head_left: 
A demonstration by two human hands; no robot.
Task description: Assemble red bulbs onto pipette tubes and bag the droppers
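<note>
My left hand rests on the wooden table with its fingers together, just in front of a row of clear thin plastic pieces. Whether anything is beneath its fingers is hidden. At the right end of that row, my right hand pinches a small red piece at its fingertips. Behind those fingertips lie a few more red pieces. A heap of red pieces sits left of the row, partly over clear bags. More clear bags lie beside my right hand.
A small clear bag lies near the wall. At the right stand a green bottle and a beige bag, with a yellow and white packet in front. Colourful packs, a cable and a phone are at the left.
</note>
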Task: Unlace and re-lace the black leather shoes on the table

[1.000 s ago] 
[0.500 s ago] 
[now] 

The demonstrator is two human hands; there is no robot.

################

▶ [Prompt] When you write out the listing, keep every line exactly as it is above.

▶ [Reply]
head_left: 
A demonstration by two human hands; no robot.
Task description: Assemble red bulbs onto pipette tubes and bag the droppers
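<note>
My left hand rests on the wooden table with its fingers together, just in front of a row of clear thin plastic pieces. Whether anything is beneath its fingers is hidden. At the right end of that row, my right hand pinches a small red piece at its fingertips. Behind those fingertips lie a few more red pieces. A heap of red pieces sits left of the row, partly over clear bags. More clear bags lie beside my right hand.
A small clear bag lies near the wall. At the right stand a green bottle and a beige bag, with a yellow and white packet in front. Colourful packs, a cable and a phone are at the left.
</note>
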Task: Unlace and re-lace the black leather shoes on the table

[1.000 s ago] 
[0.500 s ago] 
[now] 

The demonstrator is two human hands; there is no robot.

What the exercise asked for is complete.